* _ASSIGNMENT_: Each line of the listing that includes the string "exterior" needs to be located and copied.
-- STORED DATA follows --
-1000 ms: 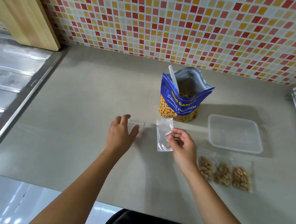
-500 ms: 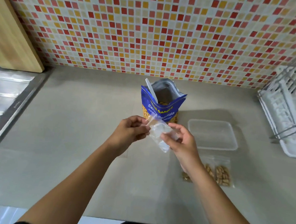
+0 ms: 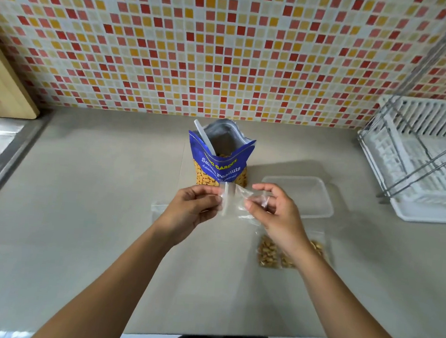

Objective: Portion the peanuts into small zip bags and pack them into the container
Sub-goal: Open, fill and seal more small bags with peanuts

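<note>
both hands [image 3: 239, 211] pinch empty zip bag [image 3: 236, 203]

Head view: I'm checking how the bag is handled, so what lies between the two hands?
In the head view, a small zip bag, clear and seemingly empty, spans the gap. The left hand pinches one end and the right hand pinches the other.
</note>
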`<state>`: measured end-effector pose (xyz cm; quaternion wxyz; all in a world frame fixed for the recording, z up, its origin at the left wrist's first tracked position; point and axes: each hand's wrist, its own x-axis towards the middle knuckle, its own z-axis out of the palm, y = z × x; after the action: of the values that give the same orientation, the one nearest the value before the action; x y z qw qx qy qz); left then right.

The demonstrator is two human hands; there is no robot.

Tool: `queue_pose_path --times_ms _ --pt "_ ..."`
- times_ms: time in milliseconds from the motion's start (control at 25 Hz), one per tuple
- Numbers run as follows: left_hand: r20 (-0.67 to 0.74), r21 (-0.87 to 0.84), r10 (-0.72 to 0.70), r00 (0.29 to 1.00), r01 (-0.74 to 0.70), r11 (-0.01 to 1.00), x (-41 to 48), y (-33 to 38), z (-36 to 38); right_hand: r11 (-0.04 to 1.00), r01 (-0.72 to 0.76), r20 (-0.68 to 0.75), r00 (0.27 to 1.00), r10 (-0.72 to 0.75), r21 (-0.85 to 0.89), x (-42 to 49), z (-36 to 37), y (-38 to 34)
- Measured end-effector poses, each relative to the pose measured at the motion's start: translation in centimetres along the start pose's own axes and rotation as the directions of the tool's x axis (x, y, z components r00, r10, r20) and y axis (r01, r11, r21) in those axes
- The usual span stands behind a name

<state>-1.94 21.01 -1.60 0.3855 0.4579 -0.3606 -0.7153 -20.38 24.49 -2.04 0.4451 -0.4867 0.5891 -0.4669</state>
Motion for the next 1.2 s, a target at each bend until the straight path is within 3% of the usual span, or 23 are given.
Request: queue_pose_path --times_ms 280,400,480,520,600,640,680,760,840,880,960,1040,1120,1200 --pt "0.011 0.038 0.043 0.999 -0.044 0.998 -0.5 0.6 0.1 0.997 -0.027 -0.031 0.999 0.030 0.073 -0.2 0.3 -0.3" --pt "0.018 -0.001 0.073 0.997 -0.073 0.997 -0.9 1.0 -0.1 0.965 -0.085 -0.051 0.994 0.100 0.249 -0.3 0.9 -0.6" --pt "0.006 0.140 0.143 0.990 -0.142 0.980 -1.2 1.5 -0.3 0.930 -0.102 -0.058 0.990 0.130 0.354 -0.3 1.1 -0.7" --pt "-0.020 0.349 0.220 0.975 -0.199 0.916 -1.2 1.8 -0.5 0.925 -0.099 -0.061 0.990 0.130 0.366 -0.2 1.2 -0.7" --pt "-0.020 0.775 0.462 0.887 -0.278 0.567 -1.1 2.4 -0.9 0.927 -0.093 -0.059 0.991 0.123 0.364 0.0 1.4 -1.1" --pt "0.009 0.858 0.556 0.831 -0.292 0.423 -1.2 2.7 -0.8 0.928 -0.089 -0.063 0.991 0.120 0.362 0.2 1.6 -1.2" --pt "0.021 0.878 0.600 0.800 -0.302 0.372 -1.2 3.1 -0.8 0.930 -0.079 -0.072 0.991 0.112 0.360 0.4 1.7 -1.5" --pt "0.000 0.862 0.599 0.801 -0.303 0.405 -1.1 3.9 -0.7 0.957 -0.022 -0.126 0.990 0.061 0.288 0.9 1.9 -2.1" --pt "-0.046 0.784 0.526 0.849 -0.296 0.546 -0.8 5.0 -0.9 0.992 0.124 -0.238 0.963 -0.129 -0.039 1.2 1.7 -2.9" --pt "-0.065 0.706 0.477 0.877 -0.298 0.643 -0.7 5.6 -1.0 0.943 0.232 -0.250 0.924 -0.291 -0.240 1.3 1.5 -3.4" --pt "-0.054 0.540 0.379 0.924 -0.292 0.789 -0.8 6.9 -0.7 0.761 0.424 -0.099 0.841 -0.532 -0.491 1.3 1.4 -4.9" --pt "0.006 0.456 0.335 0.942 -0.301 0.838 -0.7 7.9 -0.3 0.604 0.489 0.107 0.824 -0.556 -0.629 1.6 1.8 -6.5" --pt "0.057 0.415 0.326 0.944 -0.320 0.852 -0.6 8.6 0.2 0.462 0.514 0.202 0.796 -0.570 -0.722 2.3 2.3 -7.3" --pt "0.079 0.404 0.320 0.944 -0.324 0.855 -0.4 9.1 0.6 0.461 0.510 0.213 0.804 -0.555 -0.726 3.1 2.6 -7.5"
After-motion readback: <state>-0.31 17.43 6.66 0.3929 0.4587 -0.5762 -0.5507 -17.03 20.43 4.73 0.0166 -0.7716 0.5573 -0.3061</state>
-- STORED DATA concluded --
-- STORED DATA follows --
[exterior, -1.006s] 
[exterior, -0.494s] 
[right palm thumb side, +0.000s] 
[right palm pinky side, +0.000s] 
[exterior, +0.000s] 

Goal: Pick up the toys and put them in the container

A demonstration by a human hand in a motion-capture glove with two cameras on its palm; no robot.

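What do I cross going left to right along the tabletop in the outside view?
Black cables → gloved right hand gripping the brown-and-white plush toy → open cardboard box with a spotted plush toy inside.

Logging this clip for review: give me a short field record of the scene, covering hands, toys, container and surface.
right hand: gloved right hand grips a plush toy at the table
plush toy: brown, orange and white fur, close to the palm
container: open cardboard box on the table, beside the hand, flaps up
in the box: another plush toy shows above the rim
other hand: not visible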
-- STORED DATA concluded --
* _EXPECTED OUTPUT_:
[exterior, -1.006s] 
[exterior, -0.494s] 
[exterior, +0.000s] 

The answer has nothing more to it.